# TASK OBJECTIVE:
Please repeat every line below exactly, from the first to the last.

SUPPLIED DATA START

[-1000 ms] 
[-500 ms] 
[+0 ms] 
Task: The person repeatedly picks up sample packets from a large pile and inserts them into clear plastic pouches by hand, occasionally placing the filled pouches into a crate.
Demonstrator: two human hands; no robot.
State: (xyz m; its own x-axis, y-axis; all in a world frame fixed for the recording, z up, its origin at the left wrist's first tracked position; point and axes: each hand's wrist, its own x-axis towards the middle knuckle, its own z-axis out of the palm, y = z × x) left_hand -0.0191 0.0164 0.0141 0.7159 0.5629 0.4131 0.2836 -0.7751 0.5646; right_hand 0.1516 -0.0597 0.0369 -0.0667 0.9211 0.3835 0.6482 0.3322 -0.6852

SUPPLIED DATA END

# SOLUTION TO THIS PROBLEM:
[-1000 ms] 
[-500 ms] 
[+0 ms] 
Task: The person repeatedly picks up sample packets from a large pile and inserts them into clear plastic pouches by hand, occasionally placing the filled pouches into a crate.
Demonstrator: two human hands; no robot.
State: (xyz m; its own x-axis, y-axis; all in a world frame fixed for the recording, z up, its origin at the left wrist's first tracked position; point and axes: each hand's wrist, its own x-axis towards the middle knuckle, its own z-axis out of the palm, y = z × x) left_hand -0.0191 0.0164 0.0141 0.7159 0.5629 0.4131 0.2836 -0.7751 0.5646; right_hand 0.1516 -0.0597 0.0369 -0.0667 0.9211 0.3835 0.6482 0.3322 -0.6852

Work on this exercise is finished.